Exercise details:
Using the listing below, show all lines that hold the word "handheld".

Records:
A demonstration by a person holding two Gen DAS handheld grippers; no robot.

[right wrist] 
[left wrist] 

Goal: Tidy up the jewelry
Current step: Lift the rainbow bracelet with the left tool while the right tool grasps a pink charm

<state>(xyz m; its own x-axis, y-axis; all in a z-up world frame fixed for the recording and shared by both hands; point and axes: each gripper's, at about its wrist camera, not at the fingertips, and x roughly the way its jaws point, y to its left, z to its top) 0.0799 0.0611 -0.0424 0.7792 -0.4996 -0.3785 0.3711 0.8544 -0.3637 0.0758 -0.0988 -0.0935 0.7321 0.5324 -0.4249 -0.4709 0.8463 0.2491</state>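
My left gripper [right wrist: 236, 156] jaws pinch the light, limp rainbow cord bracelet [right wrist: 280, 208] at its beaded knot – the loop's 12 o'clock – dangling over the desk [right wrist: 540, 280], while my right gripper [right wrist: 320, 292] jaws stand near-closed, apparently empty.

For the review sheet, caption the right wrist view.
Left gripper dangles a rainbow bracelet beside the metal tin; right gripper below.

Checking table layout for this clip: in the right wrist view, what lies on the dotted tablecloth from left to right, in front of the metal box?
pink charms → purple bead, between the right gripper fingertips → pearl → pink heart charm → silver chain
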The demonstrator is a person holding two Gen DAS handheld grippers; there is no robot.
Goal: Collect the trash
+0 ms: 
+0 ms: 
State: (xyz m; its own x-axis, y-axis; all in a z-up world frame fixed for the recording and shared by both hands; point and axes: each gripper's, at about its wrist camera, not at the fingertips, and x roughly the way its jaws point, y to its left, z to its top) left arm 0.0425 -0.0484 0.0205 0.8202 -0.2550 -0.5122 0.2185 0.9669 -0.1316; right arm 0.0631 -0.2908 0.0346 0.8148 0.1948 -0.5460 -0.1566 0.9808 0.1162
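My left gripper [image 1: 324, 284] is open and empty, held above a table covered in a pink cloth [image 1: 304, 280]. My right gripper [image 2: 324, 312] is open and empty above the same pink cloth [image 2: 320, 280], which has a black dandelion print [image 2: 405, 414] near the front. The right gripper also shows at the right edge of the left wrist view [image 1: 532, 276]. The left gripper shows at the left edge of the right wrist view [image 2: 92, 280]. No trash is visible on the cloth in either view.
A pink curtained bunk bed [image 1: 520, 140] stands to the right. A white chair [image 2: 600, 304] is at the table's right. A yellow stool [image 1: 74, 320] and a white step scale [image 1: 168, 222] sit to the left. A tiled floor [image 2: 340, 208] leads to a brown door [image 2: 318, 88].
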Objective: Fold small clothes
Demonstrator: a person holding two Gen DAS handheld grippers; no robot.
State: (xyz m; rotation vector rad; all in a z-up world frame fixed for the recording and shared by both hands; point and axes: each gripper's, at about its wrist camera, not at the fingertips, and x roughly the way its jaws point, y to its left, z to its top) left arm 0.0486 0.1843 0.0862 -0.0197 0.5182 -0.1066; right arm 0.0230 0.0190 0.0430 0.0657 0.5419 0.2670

Answer area:
A demonstration by a person holding two Gen DAS handheld grippers; no robot.
The demonstrator is a person holding two Gen DAS handheld grippers; there is no robot.
Demonstrator: a person holding two Gen DAS handheld grippers; no robot.

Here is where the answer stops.